China and Inner Asia
Organized Panel Session
During China’s Civil War (1946-1948), a form of violence embodied in the Land Reform was erupting within the Chinese Communist Party’s (CCP) “liberated” areas. Initially popular among the peasant population, land reform was a key component of the CCP’s victory and was especially welcomed by women. The National Women’s Federation believed that land reform was the most effective way to emancipate and mobilize rural women. At the early stage of the movement, the term “broken shoes,” meaning “loose women,” emerged. This term became a notable rhetorical device to label female actors whose usefulness and/or participation in the revolution was a subject of debate. Some segments of the male peasant population used the term to criticize the moral character of female revolutionaries. Others believed they could be a passionate part at the early stage of the revolution. And still others considered these women to be too unstable for the revolution. Many women followed in the footsteps of these early pathbreakers to become activists in the struggle sessions.
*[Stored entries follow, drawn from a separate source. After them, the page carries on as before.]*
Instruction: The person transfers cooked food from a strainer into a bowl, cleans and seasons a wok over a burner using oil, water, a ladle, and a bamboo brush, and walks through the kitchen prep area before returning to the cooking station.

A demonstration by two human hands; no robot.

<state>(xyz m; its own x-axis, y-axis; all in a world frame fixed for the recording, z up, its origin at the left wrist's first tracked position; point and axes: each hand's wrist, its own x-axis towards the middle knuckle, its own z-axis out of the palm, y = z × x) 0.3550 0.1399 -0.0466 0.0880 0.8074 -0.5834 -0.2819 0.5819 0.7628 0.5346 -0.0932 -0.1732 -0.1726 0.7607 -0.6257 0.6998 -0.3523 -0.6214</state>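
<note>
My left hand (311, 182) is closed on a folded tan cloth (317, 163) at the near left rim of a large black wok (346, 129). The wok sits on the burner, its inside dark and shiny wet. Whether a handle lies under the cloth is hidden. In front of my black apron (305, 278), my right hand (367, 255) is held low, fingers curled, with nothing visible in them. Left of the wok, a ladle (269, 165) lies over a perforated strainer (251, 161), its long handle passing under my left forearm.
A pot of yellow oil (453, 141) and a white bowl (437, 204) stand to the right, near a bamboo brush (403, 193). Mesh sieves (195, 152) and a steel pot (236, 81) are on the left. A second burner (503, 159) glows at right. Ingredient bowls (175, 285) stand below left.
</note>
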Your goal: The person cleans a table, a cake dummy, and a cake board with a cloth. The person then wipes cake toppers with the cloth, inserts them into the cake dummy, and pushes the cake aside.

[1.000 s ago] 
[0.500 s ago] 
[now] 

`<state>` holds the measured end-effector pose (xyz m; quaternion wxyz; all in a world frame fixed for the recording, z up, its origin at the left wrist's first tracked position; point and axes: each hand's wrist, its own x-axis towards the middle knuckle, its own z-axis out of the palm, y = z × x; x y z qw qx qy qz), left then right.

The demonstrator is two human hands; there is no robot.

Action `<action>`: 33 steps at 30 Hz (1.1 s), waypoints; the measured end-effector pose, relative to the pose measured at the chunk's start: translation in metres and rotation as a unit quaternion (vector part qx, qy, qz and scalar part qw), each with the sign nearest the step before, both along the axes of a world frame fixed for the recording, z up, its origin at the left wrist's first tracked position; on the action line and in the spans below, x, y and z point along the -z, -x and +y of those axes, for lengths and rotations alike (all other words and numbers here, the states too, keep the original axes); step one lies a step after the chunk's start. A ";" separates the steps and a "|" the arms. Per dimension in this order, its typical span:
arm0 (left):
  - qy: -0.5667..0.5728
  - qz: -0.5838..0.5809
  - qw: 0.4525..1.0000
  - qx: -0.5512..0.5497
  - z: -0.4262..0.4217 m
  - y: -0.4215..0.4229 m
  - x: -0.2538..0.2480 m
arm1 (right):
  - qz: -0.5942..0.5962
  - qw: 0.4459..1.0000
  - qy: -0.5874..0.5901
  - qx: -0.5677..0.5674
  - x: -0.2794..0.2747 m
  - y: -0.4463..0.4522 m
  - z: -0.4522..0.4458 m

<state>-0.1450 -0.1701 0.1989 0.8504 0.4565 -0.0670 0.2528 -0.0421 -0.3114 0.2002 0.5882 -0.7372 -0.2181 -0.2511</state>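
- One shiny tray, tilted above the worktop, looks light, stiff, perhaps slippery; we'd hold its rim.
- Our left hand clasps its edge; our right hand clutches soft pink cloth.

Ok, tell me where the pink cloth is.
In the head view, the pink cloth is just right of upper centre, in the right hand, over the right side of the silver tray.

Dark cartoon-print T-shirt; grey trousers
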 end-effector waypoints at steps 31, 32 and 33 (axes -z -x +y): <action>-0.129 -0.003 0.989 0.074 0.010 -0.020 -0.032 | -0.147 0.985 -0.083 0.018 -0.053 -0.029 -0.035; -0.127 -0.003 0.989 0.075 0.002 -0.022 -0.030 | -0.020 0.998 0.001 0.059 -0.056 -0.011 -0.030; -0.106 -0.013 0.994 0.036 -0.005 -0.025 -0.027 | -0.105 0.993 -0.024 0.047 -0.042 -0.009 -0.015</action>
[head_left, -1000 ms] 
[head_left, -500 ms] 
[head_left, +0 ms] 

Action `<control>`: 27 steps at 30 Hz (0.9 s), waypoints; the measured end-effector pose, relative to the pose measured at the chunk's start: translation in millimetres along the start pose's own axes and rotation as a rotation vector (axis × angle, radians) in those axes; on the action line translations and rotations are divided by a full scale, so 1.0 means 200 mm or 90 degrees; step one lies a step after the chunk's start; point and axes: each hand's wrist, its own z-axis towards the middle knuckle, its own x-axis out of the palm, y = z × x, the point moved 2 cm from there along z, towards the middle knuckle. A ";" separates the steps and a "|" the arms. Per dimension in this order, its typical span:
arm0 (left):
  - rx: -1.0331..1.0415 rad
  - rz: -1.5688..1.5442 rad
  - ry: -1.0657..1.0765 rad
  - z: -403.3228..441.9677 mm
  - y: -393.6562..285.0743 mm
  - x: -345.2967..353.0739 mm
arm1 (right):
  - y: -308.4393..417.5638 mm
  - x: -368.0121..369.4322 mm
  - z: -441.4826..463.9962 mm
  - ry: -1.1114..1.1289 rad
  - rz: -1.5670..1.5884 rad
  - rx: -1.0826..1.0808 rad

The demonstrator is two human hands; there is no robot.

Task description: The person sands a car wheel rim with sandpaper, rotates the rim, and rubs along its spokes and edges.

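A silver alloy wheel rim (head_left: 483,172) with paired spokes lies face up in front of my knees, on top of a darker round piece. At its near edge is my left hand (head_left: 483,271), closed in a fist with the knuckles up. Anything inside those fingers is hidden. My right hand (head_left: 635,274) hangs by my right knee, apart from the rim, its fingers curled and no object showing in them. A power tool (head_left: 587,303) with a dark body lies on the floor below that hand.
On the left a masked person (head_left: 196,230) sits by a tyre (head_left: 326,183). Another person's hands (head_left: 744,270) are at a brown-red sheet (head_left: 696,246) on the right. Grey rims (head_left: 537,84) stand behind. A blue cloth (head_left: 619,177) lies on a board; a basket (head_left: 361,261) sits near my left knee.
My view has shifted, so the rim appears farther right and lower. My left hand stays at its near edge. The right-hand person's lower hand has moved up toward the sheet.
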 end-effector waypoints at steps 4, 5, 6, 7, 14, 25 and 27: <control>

This paper focuses on rural areas of North China and examines how different actors chose to employ “broken shoes” rhetoric. This examination reveals a complex labeling system in which male and female peasants, party cadres, and “broken shoes” conflicted, cooperated, and compromised during these violent meetings. In the process, low-level party and local actors built a new revolutionary morality for women that focused on their work ethic and expectations of sexual purity related to their class status.